While growing up in Florida, Billy was inspired to take up baking classes after he went to visit a German bread baker. Ever since then, Billy has wanted to become a professional baker or chef, but when it came time to register him in more specialized, university-level programs, Edith found the options to be incredibly scarce.

“They tell me there’s no place for him,” Pagoni told FoxNews.com in 2012 about the search process. “He [went] to school every day, he [got] A’s in a specialized curriculum, but he’s being denied a post-secondary experience.”

Feeling as though Billy had little to no opportunities to attend an institution for higher learning, the Pagonis appealed to an unlikely source: the President of the United States.  In a video posted to Facebook, Billy read from a letter addressed to the Commander in Chief, imploring him to create opportunities for himself and other autistic individuals.

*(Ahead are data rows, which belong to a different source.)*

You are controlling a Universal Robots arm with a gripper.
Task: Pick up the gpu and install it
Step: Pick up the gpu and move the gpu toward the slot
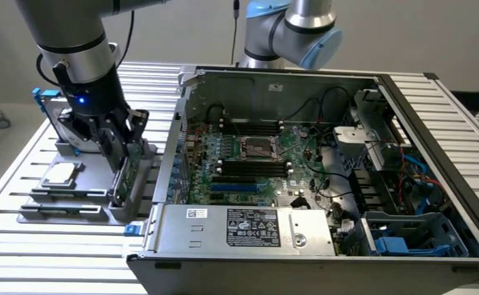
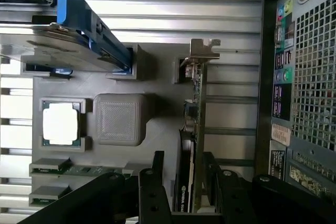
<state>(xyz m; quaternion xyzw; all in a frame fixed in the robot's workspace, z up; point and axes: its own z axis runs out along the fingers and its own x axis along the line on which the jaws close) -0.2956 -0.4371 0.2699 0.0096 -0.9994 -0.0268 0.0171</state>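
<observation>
From the exterior view, the arm reaches down over a grey tray that sits on the slatted table, at the exterior view's left of the open case. The gripper hangs low over the tray's right edge, just beside the case wall. The gpu stands on edge in a slot there, its green board showing below the fingers. A cpu lies flat on the tray further left, and a drive with a blue frame stands at the far end. Inside the case the motherboard lies bare.

From the wrist view, the gripper is spread wide, with one finger on each side of the gpu and a gap showing on the black cooler's side. The card sits edge-on in the tray, its silver bracket at the end away from the fingers. The cpu, the drive and the rear of the case show too.
</observation>
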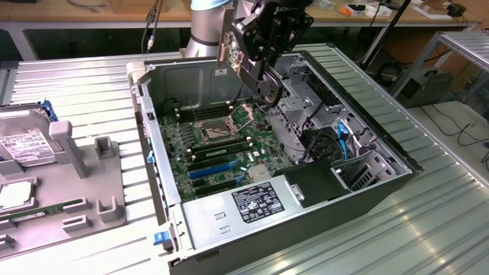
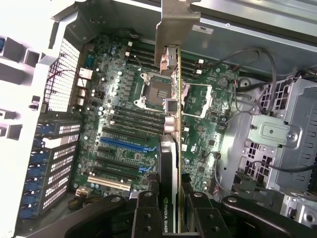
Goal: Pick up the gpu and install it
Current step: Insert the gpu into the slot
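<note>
Gripping gpu point(image 2: 169, 158) edge-on: claw point(image 2: 171, 218) part-closed, clamped on its two flat faces. Gpu sticks out past claw tips, silver bracket point(image 2: 176, 22) at end farthest from claw. Beneath claw: open computer case point(image 1: 160, 172), motherboard point(image 1: 221, 137), bare processor socket point(image 2: 156, 89). Blue slot point(image 2: 124, 144) off to one side of gpu. Gpu held over motherboard, not in any slot. Hard drive point(image 1: 27, 146) on grey tray point(image 1: 84, 172), well away from claw, on bench point(image 1: 91, 91).

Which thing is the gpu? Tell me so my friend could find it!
Find the big open computer case on the metal table, green motherboard inside. Above that board, the black pincer grips the gpu edge-on. It's a thin flat card with a silver bracket at one end, unlike the boxy silver hard drive outside the case.
</note>
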Tool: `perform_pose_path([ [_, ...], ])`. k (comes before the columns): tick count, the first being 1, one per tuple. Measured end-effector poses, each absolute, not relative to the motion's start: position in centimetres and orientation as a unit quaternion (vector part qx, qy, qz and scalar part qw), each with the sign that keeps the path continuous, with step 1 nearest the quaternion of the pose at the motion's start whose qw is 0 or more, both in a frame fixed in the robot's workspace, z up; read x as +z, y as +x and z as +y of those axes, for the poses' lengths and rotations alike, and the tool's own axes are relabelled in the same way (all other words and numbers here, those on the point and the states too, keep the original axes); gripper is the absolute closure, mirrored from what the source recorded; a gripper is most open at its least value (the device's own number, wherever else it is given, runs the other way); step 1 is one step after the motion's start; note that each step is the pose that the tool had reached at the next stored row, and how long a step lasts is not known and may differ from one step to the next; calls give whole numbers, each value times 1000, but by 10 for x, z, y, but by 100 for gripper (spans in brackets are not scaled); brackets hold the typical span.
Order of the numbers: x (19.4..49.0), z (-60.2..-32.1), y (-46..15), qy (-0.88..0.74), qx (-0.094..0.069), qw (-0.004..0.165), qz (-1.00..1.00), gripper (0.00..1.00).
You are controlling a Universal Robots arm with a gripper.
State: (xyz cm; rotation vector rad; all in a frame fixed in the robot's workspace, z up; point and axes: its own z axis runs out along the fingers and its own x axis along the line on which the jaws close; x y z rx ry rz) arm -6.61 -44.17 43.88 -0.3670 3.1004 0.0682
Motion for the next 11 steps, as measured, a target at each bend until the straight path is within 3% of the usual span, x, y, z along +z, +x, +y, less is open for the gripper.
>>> perform_pose_path([
  [11,439,-442,-66,-146,22,9,989,73],
])
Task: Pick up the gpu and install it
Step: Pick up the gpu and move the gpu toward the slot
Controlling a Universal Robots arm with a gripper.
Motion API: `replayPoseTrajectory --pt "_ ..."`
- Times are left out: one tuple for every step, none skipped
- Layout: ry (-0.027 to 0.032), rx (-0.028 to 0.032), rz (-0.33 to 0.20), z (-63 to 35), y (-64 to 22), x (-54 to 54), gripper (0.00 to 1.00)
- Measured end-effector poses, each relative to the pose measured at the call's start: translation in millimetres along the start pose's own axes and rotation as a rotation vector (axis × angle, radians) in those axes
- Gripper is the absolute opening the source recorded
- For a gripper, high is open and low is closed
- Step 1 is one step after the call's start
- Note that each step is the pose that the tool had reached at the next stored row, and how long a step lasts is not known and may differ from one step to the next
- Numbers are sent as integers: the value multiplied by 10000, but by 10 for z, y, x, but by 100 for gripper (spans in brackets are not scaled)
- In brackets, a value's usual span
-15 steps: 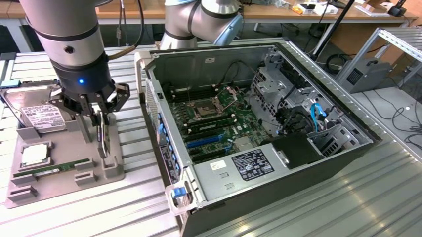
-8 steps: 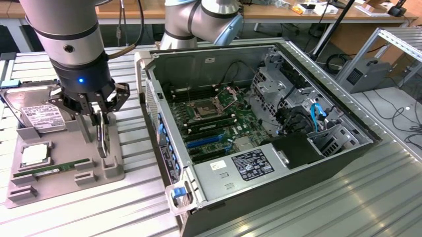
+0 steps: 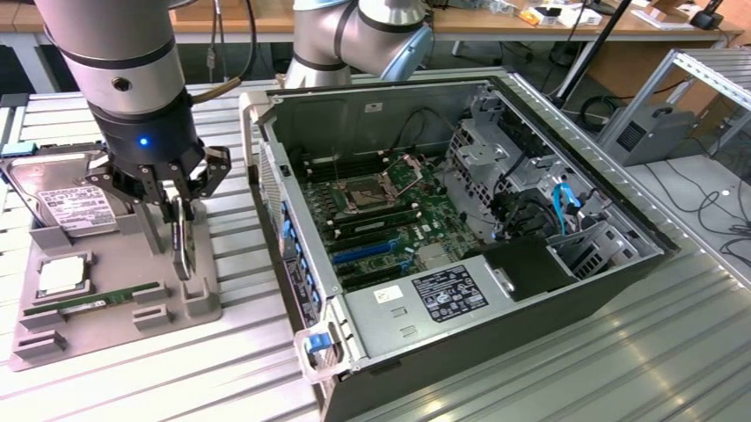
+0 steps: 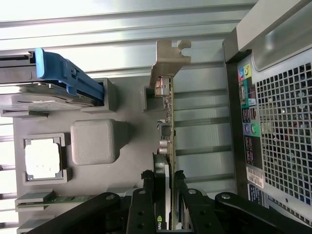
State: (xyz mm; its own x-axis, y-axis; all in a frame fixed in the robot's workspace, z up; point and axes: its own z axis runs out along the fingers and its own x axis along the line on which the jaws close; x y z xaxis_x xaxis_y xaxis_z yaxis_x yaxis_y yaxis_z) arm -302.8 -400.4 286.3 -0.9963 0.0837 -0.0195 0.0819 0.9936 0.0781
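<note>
Jaws pinch gpu (image 4: 166,141); wrist view reveals bracket (image 4: 165,61).

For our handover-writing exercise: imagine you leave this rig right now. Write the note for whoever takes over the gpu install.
Claw: closed on the gpu, one finger on each flat side.
Gpu: stands on edge, apparently still seated in its holder on the grey parts tray. The tray is beside the open computer case, on the exterior view's left.
Done: the card is grasped.
Left: the card is not yet lifted from the tray or installed in the case.
</note>
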Motion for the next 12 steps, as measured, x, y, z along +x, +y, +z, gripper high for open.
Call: replayPoseTrajectory --pt "0 0 0 -2 0 0 27" --pt "0 -3 0 -5 1 0 27" --pt "0 -5 0 -6 1 0 27" --pt "1 -6 0 -7 1 0 27" --pt "0 -8 1 -8 1 0 27" --pt "1 -10 1 -12 1 0 27" --pt "0 -13 0 -14 1 0 27" --pt "0 -15 1 -16 1 0 27" --pt "1 -16 1 -18 1 0 27" --pt "0 -17 1 -19 2 0 27" --pt "1 -17 1 -20 2 -1 27" --pt "2 -15 1 -23 2 -1 27"
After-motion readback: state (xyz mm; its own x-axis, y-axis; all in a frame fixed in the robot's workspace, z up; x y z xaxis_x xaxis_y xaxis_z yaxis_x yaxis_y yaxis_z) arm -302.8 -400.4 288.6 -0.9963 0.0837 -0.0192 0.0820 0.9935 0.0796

“Dear President Obama, my name is Billy Pagoni,” Billy recited. “I want to be a baker. I am a great student. I never miss a day of school. I get A’s on my report card. Please, can you help me go to college? I am an American. I am autistic.”

The video garnered attention from people all over the world, as well as feedback from a White House spokesperson, who provided Edith with a list of colleges that offered educational programs for autistic students.  However, after meeting with these colleges, Edith found their programs to be more geared towards those with high functioning autism, such as Asperger’s syndrome – and since Billy had a more severe form of the disorder, he couldn’t quite fit in.

As a result, Edith was forced to find alternative solutions to meet Billy’s educational needs.

Growing with G.R.O.W.E.R.S.

Fortunately, Billy was able to get a glimpse of the college experience when his family moved back to Connecticut and enrolled him in a special program at Quinnipiac University in Hamden.  There, he was able to finish his senior year of high school while living on campus and learning how to function on his own.

But after graduating in May of 2013, Billy still wanted to continue his educational career.  That’s when Edith stumbled upon G.R.O.W.E.R.S. Inc., a company aimed at helping people with developmental disabilities perform useful skills and tasks in a normal work environment.

Edith said this program has been extremely beneficial for Billy, as they try to assess his options for future education and employment.

“We’re kind of in a transitional stage,” Edith said. “He really wants to continue with that post-secondary academic experience, but we have to carve it out for them, because there really are no programs out there.”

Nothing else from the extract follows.